Key Takeaways
Despite government policies forcing the use of biofuels, Chevron has had to idle biodiesel plants in Iowa and Wisconsin because their economics are less viable than “renewable diesel,” which generates more renewable credits per gallon.
Renewable diesel’s production process allows it to act as a direct replacement for petroleum diesel, while biodiesel is generally limited to a mix of no more than 20 percent.
EPA’s latest renewable fuel standards do not mandate biofuels to the level of current U.S. biofuel capacity.
The United States has enormous hydrocarbon resources which can be made into distillates including diesel more cheaply and efficiently, but for government mandates and incentives.
Despite subsidies and incentives from the Renewable Fuels Standard (RFS), Chevron has indefinitely idled two biodiesel production facilities in the U.S. Midwest and has laid off dozens of workers, citing poor market conditions. Chevron idled plants in Ralston, Iowa, and Madison, Wisconsin, that together can process 50 million gallons per year of biodiesel. Biodiesel, made from agricultural oils and animal fats, is more costly to make than petroleum-based diesel and its production requires government incentives that can offset its production cost. Biodiesel prices have declined recently as supplies have increased and the value of renewable credits fell to a three-year low. The price of a blend of 20 percent biodiesel fell last month to $3.45 per gallon of gasoline equivalent, from a peak of $4.80 per gallon in October 2022—a decline of 28 percent. In December, U.S. biodiesel production capacity totaled 2.07 billion gallons.
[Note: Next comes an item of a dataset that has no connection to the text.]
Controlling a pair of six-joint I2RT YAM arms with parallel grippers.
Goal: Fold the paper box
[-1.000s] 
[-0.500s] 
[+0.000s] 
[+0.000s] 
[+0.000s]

Under the RFS, oil refiners must blend billions of gallons of biofuels set by the Environmental Protection Agency (EPA) into the nation’s fuel mix, or buy tradable credits from companies that have exceeded the standard. Last year, the Biden administration increased the amount of biofuels that oil refiners must blend into the nation’s fuel mix over the next three years. But the EPA set lower mandates for corn-based ethanol than it had initially proposed, resulting in lower credit prices. EPA set corn-based ethanol at 15 billion gallons for 2023, 2024 and 2025, plus a 250 million-gallon supplemental amount for 2023, which was a decline from its initial proposal. The initial proposal included 15 billion gallons of conventional biofuels in 2023 and 15.25 billion gallons in both 2024 and 2025. The supplemental was in response to a court remand of the 2016 annual rule.
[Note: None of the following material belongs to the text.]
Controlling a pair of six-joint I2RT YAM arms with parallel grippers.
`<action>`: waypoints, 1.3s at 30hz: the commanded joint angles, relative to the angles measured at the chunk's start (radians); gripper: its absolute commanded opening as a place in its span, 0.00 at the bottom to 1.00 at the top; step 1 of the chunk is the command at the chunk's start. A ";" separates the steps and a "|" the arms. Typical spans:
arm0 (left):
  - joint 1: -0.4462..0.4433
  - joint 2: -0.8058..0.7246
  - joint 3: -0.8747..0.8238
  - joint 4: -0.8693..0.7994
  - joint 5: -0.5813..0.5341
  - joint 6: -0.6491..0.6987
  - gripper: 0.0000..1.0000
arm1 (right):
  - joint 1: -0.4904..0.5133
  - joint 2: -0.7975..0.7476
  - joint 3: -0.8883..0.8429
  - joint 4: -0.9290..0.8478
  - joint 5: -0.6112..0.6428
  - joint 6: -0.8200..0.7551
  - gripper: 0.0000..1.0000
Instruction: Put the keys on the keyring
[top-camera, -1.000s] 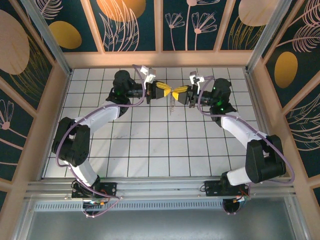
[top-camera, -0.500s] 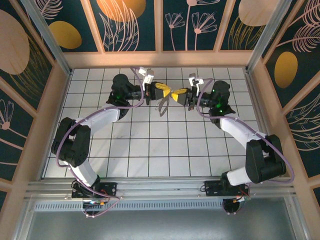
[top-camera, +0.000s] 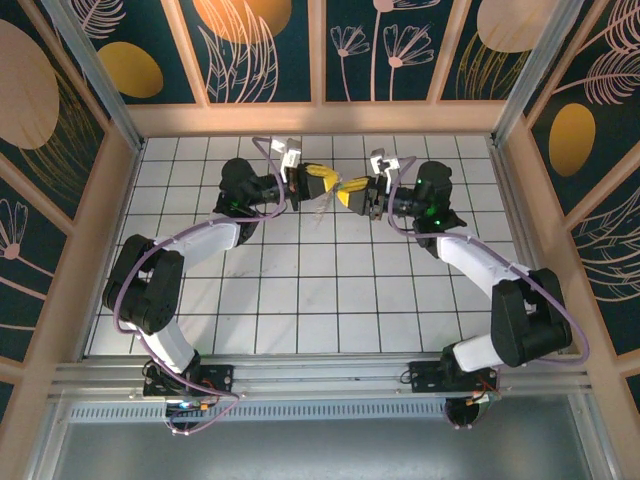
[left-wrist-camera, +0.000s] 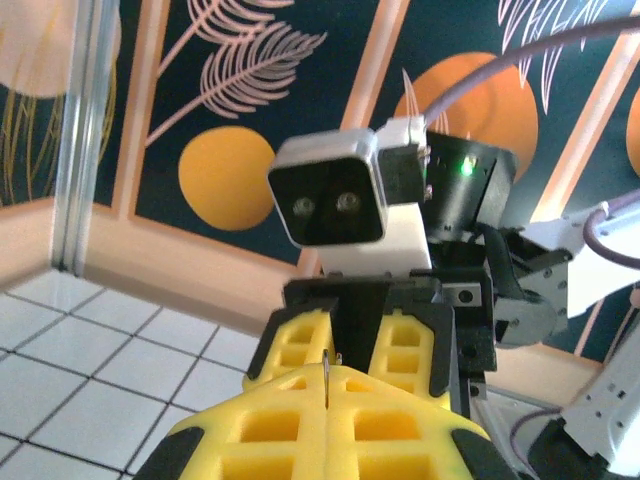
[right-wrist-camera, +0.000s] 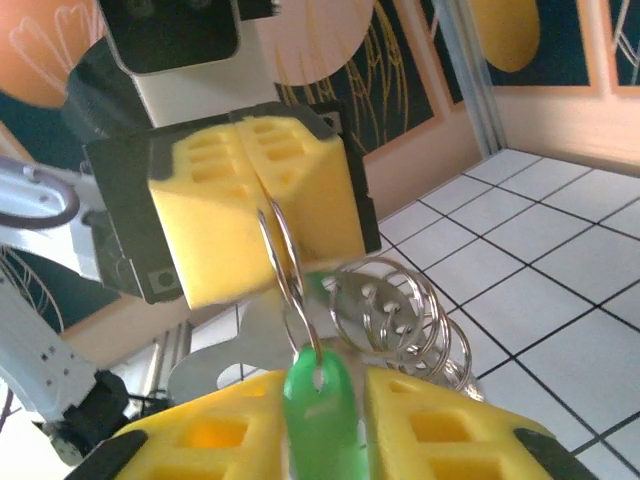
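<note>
From above, left fingers (top-camera: 318, 183) and right fingers (top-camera: 352, 190) nearly touch over the far counter (top-camera: 300, 290); in the left wrist view, the left fingers are clamped shut on the ring (left-wrist-camera: 327, 372), a thin wire. In the right wrist view, the green key (right-wrist-camera: 322, 420) sits between slightly parted right fingers, ring seemingly through its hole; whether they pinch it I cannot tell; threading looks nearly done, so next comes a gentle release and retreat.

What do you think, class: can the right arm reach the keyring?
Probably yes: the right gripper faces the left gripper closely, nothing between them, and the green key between its fingers touches the keyring.
</note>
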 joint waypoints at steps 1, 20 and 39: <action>-0.003 -0.025 -0.007 0.161 -0.064 -0.067 0.00 | -0.022 -0.076 -0.022 -0.049 0.072 -0.003 0.35; -0.001 -0.047 -0.040 0.179 -0.080 -0.086 0.00 | -0.045 -0.141 -0.107 0.243 0.412 0.233 0.43; -0.001 0.010 -0.089 0.333 -0.156 -0.245 0.00 | 0.034 -0.009 -0.095 0.515 0.215 0.311 0.43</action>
In 2022, Chevron, the second-largest U.S. oil producer, bought biodiesel maker Renewable Energy Group for $3.15 billion to expand its renewable fuels production to 100,000 barrels per day by 2030. The deal included 10 biodiesel plants and one renewable diesel facility. While biodiesel and renewable diesel use similar feedstocks, renewable diesel undergoes a separate refining process (hydrotreating) to make it chemically identical to ultra-low-sulfur diesel. Because renewable diesel can be used unaltered in diesel engines, its production is expected to reach 230,000 barrels per day this year, according to the U.S. Energy Information Administration. Original equipment manufacturers (OEMs) generally limit biodiesel use to a 5 to 20 percent mix with petroleum diesel. Producers of renewable diesel generate more renewable credits due to their lower carbon intensity score than biodiesel. U.S. renewable diesel production capacity totals 3.0 billion gallons per year.
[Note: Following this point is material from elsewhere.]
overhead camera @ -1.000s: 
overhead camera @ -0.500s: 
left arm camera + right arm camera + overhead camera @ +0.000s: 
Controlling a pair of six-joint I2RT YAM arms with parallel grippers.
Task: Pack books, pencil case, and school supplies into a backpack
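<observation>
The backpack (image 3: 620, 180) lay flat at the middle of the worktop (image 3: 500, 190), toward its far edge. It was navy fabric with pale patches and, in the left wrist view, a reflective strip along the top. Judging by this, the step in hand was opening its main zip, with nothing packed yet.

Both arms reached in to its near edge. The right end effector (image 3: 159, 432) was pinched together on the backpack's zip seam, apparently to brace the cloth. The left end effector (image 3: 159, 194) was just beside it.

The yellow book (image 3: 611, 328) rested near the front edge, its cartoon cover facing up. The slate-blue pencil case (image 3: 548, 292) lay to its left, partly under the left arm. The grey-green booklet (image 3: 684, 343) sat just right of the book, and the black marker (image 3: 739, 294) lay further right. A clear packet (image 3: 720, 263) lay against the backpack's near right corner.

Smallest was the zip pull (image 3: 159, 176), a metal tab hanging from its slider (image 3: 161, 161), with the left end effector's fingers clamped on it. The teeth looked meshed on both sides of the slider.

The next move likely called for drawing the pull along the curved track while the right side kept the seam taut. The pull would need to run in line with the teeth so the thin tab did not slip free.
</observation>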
The EPA set total biofuel blending volumes at 20.94 billion gallons in 2023, 21.54 billion gallons in 2024 and 22.33 billion gallons in 2025, which meant that advanced biofuels would be set at 5.94 billion gallons in 2023, 6.54 billion gallons in 2024, and 7.33 billion gallons in 2025. See table below.
Conclusion
The market for biofuels is not based on economics but on the mandates set by EPA. Congress had set specific targets for the RFS through 2022, and thereafter gave EPA the authority to administer the program. Because of the RFS mandates and state and federal incentives for biofuels production, many U.S. refiners have been ramping up production of renewable diesel. Chevron recently found that the economics were not as it expected for its biodiesel plants because the value of renewable permits dropped and it had to idle two biodiesel plants in the Midwest laying off dozens of workers. The industry had warned EPA about the possibility of plant closures when it set the federal RFS volume obligations below overall capacity. Low biodiesel sales also put the farm economy at risk as a strong biodiesel market helps farmers and supports the agriculture industry. Regardless, renewable fuels are more expensive than oil since its production renaissance when hydraulic fracturing and directional drilling were introduced and only exist because of the RFS mandates and lucrative subsidies by state and federal government.